Ausgerechnet im zweiten Satz steckt Ironie und Humor — notwendige Erleichterung nach dem unerbittlichen Eröffnungs-Allegretto. Auf halbem Weg gibt es Hinweise auf Militärmusik, eingeleitet durch das durchdringende Lied der Es-Klarinette. Sowohl die Eröffnungs- als auch die Schlussseite zeigen Schostakowitschs Beherrschung einer Solomelodie über einfache, wiederholte Begleitfiguren.

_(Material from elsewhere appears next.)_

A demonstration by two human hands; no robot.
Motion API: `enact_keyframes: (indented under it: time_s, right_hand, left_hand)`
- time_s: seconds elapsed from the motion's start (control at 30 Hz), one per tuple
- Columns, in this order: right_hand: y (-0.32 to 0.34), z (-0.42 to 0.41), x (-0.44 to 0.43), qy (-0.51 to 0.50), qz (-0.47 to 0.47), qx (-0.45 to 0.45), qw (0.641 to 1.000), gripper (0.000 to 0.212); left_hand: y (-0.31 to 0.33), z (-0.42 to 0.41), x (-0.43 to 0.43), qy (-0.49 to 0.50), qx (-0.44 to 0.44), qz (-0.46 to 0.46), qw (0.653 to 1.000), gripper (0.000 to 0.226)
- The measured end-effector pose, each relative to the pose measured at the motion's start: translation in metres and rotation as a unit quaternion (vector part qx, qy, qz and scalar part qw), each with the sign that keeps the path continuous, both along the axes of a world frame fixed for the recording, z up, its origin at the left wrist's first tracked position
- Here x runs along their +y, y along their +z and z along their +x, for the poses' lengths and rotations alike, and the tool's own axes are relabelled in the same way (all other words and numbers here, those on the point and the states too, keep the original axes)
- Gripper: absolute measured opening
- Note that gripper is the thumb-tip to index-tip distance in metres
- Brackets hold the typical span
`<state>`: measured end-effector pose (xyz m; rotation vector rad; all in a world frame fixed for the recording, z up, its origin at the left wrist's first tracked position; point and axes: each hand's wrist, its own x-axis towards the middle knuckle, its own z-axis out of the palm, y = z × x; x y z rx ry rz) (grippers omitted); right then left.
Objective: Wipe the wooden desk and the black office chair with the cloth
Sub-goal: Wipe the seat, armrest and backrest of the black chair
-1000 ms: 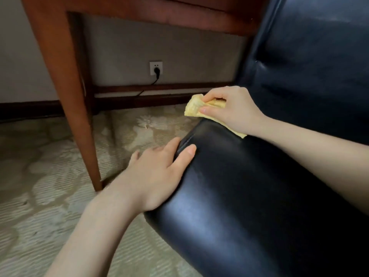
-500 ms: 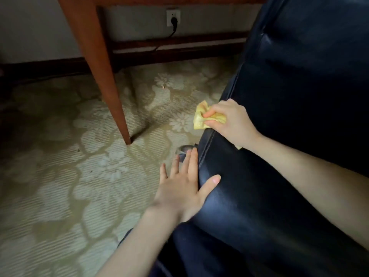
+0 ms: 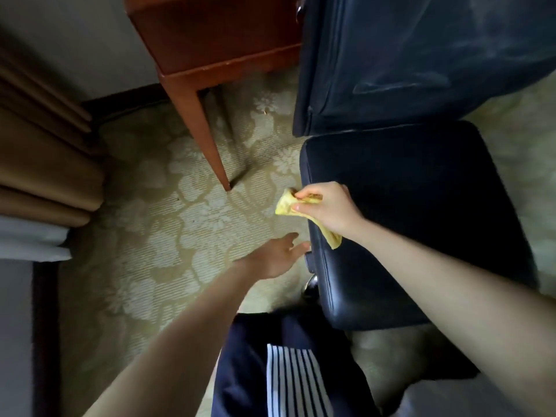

Der langsame Satz beginnt mit großen, durchschlagenden Akkorden — wunderbar besetzt für volle Bläser und zwei Harfen — gefolgt von einer eloquenten Streichermelodie, stark und verspannend in ihrer nackten Einfachheit (die unteren Saiten bieten gelegentlich eine einzelne Note oder einen Akkord als Unterstützung). Die Soloflöte bietet ein zweites Thema, über gezupfte Saiten. Auch hier deutet ein kräftigerer Mittelteil darauf hin, dass der Krieg nicht vorbei ist. Am Ende nehmen die Streicher die gewaltigen Bläserakkorde auf, mit denen der Satz begann.“Meine Vorstellung vom Sieg ist nichts Brutales“, sagte Schostakowitsch. „Es lässt sich besser erklären als der Sieg des Lichts über die Dunkelheit, der Menschheit über die Barbarei, der Vernunft über die Reaktion.“
Im Finale kommt der Sieg nicht sofort. Schostakowitsch beginnt mit wenig mehr als dem Paukenschlag, der den langsamen Satz abschließt, und fügt nach und nach weitere Stimmen hinzu. Ein breiter Höhepunkt wickelt sich schnell ab; Eine einzelne Bratschenlinie bleibt hängen. Schließlich bewegt sich die Musik langsam und bewusst auf einen großen Abschluss zu, bestreut mit Blechbläserfanfaren und Beckencrashs und drängt sich in C—Dur – die traditionelle Tonart des Sieges. Selbst dann, wenn das Eröffnungsthema der Symphonie zurückkehrt, um den Moment zu krönen, ist es voller Noten, die keinen Platz in C-Dur haben, und die Schlussakkorde in dieser brillantesten Tonart haben einen bitteren Klang.